* **Assignment**
Return exactly, with nothing added, the lines from the one that contains "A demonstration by" through the end of the listing below, pictures excluded.

Given information: Begin

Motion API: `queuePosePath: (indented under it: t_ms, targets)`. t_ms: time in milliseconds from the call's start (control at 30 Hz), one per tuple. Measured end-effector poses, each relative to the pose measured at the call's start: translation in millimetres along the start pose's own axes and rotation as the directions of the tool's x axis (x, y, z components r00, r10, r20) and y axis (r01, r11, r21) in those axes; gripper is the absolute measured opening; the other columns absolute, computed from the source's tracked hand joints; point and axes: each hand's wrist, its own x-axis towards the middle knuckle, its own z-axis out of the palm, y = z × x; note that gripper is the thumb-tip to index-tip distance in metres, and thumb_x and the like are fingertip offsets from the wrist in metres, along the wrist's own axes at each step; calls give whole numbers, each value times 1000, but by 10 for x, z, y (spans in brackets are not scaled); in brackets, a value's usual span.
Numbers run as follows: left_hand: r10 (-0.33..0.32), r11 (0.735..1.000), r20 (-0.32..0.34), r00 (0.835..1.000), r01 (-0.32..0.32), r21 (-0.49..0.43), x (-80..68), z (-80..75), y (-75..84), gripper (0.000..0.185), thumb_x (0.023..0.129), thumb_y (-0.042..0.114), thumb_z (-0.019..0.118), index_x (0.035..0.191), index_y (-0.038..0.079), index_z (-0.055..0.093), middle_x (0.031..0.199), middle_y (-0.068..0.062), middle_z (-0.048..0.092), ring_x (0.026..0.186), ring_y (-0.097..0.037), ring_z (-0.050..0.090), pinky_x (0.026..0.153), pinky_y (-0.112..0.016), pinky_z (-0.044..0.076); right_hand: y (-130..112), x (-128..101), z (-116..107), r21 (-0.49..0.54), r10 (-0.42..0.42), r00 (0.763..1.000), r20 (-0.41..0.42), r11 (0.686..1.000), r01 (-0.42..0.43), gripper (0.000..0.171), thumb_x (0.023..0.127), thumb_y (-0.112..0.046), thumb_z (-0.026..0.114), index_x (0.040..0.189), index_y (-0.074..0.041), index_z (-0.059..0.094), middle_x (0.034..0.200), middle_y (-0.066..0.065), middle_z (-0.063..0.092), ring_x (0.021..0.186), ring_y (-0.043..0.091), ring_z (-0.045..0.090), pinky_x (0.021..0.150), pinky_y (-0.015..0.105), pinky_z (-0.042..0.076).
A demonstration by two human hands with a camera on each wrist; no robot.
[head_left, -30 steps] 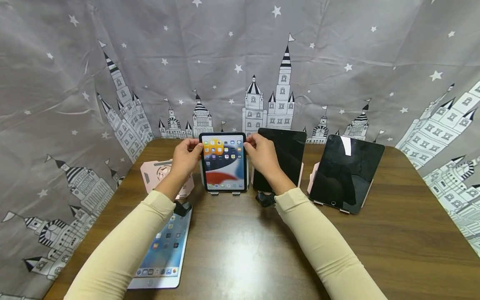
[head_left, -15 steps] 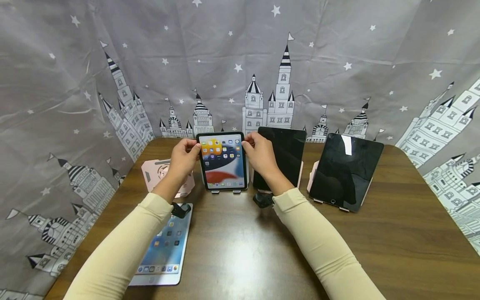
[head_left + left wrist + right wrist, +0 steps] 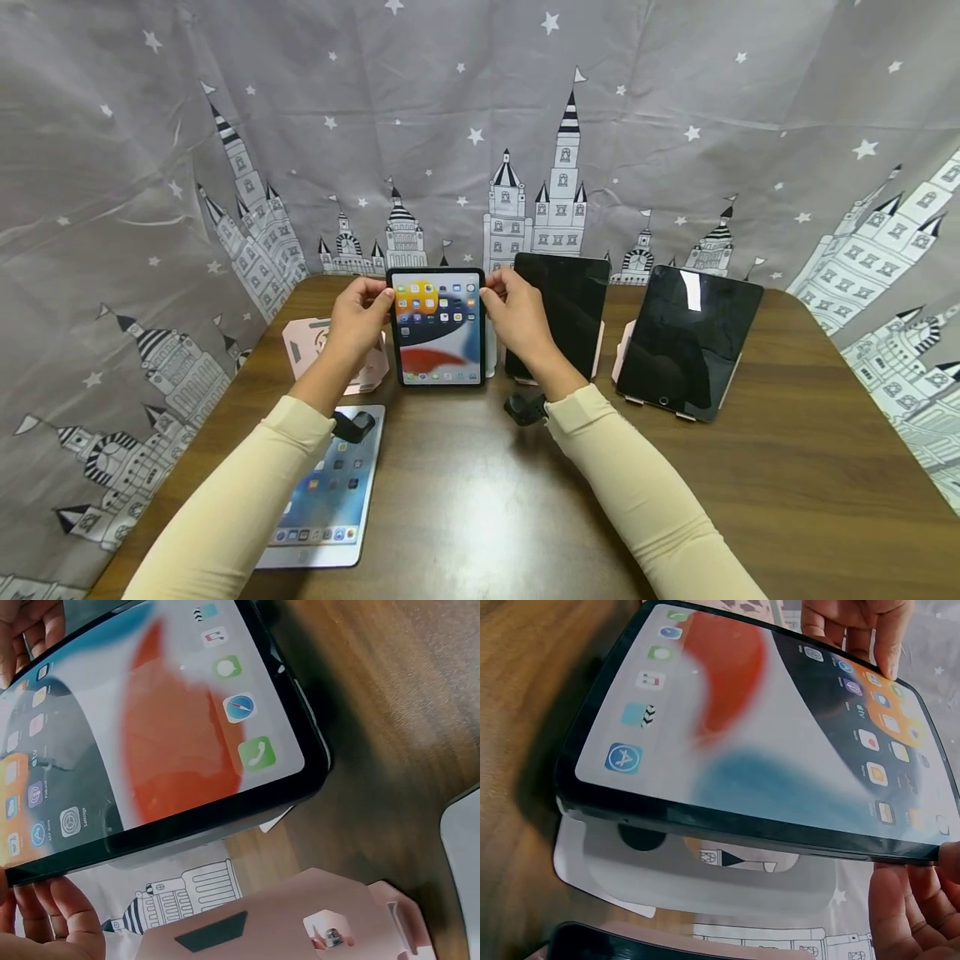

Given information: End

* **Exercise response**
A demonstration by two human hands with a camera on each wrist; no robot.
[head_left, -30 steps] 
[head_left, -15 steps] 
[head_left + left wrist + right wrist, +0 steps] 

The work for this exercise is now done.